**THE PROBLEM**. Report how many lines of these entries hold the string "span"; reply with the number alone.

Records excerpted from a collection
+ + + + + + +

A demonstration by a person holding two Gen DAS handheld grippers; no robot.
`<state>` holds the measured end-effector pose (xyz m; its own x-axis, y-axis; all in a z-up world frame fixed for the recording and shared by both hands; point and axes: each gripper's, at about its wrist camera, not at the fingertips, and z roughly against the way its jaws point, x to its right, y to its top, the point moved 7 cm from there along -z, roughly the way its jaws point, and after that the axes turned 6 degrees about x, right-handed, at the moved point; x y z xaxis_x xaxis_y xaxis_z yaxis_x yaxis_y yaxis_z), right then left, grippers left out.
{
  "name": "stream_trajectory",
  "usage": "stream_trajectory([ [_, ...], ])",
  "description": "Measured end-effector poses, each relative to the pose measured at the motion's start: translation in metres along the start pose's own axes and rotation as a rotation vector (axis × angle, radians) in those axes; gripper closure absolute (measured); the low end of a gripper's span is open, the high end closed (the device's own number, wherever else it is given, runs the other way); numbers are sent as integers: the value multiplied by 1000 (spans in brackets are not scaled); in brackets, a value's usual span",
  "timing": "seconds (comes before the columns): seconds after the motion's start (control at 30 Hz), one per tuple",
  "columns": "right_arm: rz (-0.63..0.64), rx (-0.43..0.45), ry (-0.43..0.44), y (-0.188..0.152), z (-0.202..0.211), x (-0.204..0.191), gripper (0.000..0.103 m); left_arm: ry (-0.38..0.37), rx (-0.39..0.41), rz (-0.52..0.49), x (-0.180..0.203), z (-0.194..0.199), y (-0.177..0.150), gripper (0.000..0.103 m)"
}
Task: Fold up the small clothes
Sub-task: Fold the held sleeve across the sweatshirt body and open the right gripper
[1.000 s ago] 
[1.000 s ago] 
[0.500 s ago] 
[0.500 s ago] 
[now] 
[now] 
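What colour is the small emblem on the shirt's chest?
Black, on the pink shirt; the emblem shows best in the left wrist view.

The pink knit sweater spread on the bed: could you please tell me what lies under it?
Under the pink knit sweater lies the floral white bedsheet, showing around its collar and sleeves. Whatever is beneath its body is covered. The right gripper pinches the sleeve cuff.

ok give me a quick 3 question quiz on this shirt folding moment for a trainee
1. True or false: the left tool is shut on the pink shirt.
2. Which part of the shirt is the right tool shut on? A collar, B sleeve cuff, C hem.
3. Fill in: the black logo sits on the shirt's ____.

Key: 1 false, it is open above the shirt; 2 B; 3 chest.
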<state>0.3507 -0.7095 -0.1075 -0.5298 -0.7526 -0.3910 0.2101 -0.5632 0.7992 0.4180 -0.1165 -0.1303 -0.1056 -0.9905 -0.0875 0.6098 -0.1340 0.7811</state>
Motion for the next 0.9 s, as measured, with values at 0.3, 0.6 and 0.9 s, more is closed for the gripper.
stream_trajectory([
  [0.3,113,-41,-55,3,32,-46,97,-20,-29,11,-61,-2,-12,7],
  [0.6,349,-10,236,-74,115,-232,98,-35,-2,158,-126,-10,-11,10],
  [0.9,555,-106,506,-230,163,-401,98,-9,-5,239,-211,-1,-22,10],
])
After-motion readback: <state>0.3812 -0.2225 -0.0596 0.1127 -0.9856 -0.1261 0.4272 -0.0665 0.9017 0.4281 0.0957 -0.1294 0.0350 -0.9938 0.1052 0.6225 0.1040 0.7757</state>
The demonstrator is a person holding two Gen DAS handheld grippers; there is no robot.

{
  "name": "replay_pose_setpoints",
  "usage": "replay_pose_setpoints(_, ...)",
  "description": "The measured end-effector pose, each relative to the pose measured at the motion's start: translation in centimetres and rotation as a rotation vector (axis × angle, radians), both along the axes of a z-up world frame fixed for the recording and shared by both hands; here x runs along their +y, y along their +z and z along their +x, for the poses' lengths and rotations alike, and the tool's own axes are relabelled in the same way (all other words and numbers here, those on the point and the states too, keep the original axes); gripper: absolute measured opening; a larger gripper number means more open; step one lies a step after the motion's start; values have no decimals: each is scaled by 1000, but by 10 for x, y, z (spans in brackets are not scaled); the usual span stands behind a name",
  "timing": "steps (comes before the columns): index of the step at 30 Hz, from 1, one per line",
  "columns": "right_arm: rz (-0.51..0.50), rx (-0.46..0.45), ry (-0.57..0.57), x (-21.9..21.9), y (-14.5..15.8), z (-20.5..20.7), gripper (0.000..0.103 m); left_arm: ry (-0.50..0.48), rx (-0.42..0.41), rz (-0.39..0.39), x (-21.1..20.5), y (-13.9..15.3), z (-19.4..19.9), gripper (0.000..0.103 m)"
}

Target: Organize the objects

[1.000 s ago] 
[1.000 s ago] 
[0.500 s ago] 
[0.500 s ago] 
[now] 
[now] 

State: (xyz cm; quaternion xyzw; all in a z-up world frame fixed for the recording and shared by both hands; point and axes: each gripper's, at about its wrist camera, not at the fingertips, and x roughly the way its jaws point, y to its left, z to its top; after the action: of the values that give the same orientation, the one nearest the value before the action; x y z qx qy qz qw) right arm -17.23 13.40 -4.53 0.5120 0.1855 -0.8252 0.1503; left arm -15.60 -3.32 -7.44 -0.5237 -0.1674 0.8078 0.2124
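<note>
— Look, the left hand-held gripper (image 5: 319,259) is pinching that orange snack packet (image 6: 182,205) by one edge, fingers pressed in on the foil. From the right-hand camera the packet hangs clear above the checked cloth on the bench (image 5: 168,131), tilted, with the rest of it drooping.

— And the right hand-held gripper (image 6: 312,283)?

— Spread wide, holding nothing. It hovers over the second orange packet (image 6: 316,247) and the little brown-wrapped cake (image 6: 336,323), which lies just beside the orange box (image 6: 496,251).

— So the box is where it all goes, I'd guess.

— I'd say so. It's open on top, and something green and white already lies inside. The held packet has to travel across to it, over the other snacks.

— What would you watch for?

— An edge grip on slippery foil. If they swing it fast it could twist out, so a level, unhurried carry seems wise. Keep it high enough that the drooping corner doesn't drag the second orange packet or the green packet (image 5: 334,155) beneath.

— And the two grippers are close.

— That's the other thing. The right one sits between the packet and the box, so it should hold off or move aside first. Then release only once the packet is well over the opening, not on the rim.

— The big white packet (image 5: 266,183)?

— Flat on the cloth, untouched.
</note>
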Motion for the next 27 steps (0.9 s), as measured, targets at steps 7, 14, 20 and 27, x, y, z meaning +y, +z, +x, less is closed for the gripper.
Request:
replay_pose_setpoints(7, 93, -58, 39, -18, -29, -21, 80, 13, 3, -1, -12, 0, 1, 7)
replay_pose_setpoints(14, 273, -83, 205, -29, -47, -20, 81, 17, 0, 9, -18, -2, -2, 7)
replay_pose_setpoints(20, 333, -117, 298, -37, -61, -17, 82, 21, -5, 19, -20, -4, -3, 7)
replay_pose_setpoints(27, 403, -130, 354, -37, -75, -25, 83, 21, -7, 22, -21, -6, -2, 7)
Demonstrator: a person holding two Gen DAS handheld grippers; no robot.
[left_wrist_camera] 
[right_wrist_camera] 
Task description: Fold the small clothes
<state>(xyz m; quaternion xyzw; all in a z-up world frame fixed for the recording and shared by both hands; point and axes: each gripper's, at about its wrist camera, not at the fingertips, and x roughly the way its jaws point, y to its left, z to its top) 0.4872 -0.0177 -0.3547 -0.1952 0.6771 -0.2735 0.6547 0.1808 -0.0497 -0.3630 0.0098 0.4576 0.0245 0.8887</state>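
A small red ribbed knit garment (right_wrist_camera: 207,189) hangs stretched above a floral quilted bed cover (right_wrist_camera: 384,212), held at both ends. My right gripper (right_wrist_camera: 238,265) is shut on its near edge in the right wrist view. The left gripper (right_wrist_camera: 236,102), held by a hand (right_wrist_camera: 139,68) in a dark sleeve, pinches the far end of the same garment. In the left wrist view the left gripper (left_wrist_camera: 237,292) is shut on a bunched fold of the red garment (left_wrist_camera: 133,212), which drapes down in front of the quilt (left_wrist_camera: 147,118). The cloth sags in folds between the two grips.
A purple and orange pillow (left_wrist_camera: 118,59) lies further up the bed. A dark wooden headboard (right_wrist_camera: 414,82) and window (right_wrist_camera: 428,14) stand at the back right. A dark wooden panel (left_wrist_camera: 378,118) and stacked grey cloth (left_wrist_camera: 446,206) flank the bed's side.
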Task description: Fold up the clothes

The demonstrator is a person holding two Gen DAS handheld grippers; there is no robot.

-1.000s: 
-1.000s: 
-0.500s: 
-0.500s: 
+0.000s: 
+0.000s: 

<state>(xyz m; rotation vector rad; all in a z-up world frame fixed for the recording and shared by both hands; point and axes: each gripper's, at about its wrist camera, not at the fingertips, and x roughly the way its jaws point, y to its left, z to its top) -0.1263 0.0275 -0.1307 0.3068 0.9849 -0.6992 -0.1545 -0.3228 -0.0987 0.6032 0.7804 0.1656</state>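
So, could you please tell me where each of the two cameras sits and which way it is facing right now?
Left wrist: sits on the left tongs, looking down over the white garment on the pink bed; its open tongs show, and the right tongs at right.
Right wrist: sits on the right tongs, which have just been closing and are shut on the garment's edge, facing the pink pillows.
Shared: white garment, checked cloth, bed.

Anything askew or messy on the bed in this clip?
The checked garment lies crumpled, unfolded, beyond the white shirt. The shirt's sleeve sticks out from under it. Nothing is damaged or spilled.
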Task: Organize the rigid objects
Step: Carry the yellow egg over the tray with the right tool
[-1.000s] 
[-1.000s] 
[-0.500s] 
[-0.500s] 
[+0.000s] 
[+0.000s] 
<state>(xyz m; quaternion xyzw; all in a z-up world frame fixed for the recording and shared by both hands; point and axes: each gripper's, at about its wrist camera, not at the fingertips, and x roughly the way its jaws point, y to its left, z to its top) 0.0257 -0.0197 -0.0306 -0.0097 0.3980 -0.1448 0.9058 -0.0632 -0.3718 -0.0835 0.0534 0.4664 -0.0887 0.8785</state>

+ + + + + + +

**EXERCISE RESULT**. 2